● **Exercise details**: In the records below, find the line with "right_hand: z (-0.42" and the line with "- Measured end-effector"; return exactly those lines and every line between them.
▼
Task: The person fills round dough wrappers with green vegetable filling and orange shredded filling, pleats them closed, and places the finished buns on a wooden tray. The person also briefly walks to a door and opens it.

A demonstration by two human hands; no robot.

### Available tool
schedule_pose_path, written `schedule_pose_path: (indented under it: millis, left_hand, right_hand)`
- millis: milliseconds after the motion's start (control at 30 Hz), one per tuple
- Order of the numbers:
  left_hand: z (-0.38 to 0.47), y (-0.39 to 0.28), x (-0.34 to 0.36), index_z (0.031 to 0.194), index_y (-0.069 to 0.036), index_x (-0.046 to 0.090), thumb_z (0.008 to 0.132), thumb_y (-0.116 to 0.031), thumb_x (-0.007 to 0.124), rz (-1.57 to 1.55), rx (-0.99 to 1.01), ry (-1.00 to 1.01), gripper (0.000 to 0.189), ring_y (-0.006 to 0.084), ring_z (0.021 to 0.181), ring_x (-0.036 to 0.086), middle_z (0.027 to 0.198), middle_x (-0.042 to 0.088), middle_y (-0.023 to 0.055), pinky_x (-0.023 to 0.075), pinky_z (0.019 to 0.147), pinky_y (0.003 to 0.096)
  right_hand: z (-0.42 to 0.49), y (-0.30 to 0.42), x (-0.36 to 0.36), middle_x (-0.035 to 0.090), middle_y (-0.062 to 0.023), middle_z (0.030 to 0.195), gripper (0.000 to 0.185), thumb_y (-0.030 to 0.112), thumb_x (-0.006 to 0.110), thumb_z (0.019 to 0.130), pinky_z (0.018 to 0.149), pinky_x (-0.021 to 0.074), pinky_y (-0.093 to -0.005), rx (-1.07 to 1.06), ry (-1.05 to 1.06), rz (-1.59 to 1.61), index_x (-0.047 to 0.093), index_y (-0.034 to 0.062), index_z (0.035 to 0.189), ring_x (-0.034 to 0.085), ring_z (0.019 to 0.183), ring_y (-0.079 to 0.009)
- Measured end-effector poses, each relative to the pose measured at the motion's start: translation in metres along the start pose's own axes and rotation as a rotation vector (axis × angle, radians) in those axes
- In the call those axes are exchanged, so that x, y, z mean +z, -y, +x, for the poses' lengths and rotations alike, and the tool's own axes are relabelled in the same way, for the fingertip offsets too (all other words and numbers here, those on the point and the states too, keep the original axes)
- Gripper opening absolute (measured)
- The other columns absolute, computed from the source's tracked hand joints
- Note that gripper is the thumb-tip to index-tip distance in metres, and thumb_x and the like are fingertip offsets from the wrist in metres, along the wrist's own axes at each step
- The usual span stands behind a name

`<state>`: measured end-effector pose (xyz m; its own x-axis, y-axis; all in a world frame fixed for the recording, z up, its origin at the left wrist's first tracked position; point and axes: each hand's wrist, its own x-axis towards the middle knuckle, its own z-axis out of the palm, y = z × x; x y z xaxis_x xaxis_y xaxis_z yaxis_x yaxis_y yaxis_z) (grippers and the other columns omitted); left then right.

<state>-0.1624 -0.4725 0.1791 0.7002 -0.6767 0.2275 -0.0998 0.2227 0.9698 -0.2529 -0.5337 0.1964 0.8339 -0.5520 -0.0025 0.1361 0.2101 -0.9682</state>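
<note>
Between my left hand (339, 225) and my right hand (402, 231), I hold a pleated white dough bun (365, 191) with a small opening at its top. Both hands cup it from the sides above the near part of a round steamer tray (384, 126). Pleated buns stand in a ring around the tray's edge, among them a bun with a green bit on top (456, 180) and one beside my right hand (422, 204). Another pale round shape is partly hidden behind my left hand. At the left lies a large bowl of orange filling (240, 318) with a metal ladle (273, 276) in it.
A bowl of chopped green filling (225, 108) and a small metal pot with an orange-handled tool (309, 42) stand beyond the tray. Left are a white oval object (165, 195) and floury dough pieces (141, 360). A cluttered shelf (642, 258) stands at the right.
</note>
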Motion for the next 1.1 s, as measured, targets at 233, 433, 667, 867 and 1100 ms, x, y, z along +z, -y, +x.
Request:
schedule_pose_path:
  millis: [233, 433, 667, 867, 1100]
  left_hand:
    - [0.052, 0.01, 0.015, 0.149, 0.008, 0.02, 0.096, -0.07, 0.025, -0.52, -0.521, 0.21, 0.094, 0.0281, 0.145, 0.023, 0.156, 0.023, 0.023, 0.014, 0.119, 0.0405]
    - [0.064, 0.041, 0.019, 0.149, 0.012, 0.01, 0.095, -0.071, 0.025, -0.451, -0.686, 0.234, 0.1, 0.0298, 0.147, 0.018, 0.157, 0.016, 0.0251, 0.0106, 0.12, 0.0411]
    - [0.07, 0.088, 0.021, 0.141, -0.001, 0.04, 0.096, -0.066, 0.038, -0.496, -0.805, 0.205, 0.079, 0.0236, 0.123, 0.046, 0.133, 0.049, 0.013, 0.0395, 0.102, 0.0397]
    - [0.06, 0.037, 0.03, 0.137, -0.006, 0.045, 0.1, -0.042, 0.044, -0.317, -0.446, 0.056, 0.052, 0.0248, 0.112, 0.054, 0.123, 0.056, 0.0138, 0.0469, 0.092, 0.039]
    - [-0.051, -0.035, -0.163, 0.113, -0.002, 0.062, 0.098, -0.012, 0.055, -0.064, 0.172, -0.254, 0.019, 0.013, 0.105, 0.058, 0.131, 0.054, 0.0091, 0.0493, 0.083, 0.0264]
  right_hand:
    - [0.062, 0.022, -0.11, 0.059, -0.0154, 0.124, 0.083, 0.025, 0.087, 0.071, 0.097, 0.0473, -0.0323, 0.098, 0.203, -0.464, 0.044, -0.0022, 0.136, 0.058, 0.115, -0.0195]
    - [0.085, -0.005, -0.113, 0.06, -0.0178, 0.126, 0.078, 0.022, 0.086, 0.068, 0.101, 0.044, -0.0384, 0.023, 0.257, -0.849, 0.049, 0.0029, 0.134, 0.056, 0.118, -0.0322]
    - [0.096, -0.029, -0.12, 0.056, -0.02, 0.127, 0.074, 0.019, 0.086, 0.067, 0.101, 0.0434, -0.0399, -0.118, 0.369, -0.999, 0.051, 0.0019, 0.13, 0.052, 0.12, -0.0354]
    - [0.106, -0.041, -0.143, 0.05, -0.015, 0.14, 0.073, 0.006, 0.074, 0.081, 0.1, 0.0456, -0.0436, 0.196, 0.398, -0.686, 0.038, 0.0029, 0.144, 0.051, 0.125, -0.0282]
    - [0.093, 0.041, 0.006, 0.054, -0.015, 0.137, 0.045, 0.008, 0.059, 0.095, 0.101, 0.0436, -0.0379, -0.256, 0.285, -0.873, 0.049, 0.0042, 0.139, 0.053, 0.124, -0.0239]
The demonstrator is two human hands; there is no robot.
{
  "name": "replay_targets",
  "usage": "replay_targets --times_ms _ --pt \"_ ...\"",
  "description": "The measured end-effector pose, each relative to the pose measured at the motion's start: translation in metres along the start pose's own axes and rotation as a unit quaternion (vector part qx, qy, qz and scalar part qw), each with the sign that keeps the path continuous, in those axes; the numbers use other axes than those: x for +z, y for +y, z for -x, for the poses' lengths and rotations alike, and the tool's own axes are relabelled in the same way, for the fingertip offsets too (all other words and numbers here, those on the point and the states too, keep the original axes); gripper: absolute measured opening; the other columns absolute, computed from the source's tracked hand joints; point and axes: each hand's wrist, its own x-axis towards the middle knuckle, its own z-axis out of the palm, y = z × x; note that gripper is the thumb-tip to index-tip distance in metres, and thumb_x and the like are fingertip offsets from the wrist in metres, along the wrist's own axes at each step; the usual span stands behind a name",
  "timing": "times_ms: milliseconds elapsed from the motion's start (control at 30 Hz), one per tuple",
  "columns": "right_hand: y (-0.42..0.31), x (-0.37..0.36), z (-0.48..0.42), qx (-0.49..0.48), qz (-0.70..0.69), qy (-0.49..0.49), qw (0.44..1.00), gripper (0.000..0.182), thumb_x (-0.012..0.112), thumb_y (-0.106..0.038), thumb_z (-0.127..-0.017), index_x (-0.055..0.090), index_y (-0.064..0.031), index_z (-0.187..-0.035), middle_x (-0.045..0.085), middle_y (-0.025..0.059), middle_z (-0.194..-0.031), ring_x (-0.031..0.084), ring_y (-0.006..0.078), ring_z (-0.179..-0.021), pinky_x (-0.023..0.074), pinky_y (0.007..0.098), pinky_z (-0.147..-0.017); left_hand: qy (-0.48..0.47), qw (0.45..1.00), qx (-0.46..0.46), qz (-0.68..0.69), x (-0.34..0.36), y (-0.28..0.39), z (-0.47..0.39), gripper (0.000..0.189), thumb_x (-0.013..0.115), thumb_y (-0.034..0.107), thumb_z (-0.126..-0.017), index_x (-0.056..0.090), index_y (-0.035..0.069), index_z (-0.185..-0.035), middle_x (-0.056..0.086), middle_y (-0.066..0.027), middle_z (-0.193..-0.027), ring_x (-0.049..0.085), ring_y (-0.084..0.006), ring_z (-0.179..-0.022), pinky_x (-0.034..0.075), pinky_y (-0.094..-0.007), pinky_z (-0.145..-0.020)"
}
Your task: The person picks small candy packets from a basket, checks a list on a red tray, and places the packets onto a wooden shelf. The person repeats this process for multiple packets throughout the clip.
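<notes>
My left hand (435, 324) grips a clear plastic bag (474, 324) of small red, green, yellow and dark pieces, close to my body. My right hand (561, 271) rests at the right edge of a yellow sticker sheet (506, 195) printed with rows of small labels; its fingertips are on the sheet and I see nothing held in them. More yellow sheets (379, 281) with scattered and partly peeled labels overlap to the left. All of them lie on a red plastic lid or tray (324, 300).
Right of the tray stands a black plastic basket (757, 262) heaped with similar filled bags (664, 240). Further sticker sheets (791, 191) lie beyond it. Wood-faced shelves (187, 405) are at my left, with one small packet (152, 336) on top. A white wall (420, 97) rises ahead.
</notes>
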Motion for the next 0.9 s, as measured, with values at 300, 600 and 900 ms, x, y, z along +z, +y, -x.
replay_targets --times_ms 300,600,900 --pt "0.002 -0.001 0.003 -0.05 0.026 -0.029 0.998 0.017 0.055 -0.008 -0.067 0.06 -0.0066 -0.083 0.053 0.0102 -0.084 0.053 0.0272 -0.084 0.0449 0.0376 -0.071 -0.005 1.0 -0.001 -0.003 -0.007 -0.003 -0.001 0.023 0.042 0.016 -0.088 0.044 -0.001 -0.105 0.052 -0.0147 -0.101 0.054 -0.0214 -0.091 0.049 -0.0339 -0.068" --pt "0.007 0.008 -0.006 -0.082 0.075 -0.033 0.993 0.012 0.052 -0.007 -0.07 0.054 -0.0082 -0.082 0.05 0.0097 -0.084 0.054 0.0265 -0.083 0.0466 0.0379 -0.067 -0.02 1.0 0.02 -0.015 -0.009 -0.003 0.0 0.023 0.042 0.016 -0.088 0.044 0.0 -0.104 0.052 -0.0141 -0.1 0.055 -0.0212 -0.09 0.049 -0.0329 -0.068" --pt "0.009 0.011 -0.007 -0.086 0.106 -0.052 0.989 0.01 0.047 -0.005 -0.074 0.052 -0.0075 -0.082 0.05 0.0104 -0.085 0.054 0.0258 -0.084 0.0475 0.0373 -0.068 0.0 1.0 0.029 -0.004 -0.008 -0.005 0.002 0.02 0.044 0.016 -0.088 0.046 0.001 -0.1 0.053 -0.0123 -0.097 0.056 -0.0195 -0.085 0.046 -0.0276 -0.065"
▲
● **Answer to the problem**:
  right_hand: z (-0.42 to 0.49), y (-0.30 to 0.42), x (-0.36 to 0.36), middle_x (-0.035 to 0.090), middle_y (-0.062 to 0.023), middle_z (0.030 to 0.195), gripper (0.000 to 0.185), thumb_y (-0.030 to 0.112), thumb_x (-0.006 to 0.110), thumb_z (0.019 to 0.130), pinky_z (0.018 to 0.149), pinky_x (-0.021 to 0.074), pinky_y (-0.093 to -0.005), rx (-1.07 to 1.06), ry (-1.05 to 1.06), rz (-1.59 to 1.61), index_x (-0.047 to 0.093), index_y (-0.034 to 0.062), index_z (0.035 to 0.189), ring_x (-0.034 to 0.085), ring_z (0.019 to 0.183), ring_y (-0.079 to 0.009)
- Measured end-effector poses, each relative to the pose measured at the motion's start: translation in metres along the start pose's own axes and rotation as a rotation vector (axis × angle, radians) in those axes

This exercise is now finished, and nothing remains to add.